A stronger convenience orientation in food choice and a higher interest in the environmental impact of food choice, meanwhile, increased the likelihood of adopting insects by 75% and 71% per unit increase in these predictors' scores, respectively. In contrast, a 1-unit stronger belief that meat is nutritious and healthy, and a 1-unit higher importance attached to taste for meat lowered the predicted odds by 64% and 61%, respectively. The study concluded that the most likely early adopters of insects as a novel and more sustainable protein source in Western societies would be younger males with a weak attachment to meat, who are more open to trying novel foods and who are interested in the environmental impact of their food choice.
Another study looked into the introduction of insect foods to the market in a processed form to determine whether the characteristics that are repellent to Western consumers no longer being readily visible would help them to overcome their initial resistance. After tasting one of two types of tortilla chip, one made with a traditional corn flour recipe and the other including cricket flour as an ingredient, the participants were questioned to assess their willingness to eat unprocessed insects. It was shown that people in the experimental condition reported a higher willingness to eat unprocessed insects than people in the control condition, and that exposure to processed insect products can increase consumers' willingness to consume unprocessed insects.
Attitudes to insect foods around Europe
Further studies have been carried out on consumers in various countries around Europe. A study performed to assess the perception of entomophagy in the Belgian population found that insects associated with known flavours and crispy textures were preferred, and that after a hedonic test, people seemed to be willing to eat and cook insects in the near future.
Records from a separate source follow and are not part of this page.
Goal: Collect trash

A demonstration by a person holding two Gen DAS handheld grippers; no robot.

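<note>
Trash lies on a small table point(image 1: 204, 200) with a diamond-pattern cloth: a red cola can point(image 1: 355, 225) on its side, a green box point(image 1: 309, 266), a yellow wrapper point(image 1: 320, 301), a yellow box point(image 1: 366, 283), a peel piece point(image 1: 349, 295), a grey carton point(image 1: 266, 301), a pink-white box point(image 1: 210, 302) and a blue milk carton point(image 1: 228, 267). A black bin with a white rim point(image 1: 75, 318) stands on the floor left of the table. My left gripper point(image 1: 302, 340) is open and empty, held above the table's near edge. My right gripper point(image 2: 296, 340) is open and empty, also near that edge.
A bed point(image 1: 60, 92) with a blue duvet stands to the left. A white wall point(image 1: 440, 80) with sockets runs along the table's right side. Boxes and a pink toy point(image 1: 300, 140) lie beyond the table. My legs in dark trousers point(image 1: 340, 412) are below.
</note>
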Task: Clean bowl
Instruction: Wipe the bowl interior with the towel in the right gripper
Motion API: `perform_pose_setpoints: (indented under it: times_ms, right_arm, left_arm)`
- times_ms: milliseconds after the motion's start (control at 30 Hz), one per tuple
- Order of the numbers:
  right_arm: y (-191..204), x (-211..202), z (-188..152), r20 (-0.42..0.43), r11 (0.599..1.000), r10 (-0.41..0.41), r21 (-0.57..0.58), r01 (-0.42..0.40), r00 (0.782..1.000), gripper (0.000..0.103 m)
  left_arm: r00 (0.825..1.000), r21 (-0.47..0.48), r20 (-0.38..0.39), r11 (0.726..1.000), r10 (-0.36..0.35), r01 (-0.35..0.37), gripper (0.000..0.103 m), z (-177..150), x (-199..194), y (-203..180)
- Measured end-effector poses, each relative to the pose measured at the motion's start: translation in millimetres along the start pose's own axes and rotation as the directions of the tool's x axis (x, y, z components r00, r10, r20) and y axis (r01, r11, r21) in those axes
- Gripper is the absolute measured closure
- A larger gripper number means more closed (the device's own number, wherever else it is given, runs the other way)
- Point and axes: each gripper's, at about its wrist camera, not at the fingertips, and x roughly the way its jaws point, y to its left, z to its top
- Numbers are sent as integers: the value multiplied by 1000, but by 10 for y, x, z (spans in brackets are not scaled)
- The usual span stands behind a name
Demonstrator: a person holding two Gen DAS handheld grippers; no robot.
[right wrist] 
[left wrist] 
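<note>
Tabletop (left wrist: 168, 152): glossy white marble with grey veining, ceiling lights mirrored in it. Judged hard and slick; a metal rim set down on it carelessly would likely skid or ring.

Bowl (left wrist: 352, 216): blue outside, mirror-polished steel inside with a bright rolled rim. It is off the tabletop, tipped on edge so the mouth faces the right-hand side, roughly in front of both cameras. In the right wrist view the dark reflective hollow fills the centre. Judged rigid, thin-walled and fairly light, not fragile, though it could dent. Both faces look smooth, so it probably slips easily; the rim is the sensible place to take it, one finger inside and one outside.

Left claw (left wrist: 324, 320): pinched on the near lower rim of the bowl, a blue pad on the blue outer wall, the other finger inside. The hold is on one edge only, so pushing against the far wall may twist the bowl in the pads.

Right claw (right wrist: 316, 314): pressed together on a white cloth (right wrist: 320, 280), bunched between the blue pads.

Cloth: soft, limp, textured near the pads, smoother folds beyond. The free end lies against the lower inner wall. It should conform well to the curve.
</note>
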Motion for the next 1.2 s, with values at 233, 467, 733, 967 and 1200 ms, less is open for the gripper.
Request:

In another study, Dutch consumers evaluated 8 mealworm product images on 4 acceptability measures (product appropriateness, expected sensory-liking, willingness to buy and willingness to try) to examine how product preparation, familiarity and individual traits (e.g. food neophobia) influence consumer acceptance of insects as food. The product images varied according to mealworm visibility (visible/invisible), carrier flavour (savoury/sweet) and carrier origin (Western/Asian). It was found that high product acceptability was not simply achieved by adding mealworms to familiar foods, but depended very much on the perceived appropriateness of mealworms as a food and the perceived appropriateness of the product combination.The study concluded that appropriate product design is important but insufficient to achieve consumer acceptance of insects as food in the West, and that additional incentives are required to encourage acceptance beyond just the willingness to try.
One further study carried out in Italy looked at consumers’ attitudes towards insect consumption via a questionnaire. The results showed that 31% of respondents were willing to try insects as a food, while 5% had already tried them. It was shown that familiarity with foreign food, higher education and male gender positively influenced consumer attitude towards entomophagy, while a fear of insects and the idea that the taste might be disgusting were the main barriers to the willingness to try entomophagy, although these issues were mainly raised by consumers who had no direct experience with eating insects.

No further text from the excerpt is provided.